## EXERCISE REQUIREMENTS
Reproduce all of the listing below without alteration.

## STORED DATA
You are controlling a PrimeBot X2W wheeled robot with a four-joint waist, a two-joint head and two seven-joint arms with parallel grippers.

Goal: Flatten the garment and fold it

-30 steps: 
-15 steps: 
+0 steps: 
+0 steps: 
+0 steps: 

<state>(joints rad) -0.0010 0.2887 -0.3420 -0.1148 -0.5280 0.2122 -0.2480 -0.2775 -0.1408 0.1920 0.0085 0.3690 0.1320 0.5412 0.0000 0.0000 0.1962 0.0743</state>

## EXERCISE RESULT
You are controlling a PrimeBot X2W wheeled robot with a four-joint waist, a two-joint head and two seven-joint arms with parallel grippers.

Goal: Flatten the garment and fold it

-30 steps: 
-15 steps: 
+0 steps: 
+0 steps: 
+0 steps: 

<state>(joints rad) -0.0010 0.2887 -0.3420 -0.1148 -0.5280 0.2122 -0.2480 -0.2775 -0.1408 0.1920 0.0085 0.3690 0.1320 0.5412 0.0000 0.0000 0.1962 0.0743</state>

Nothing else is required to finish the exercise.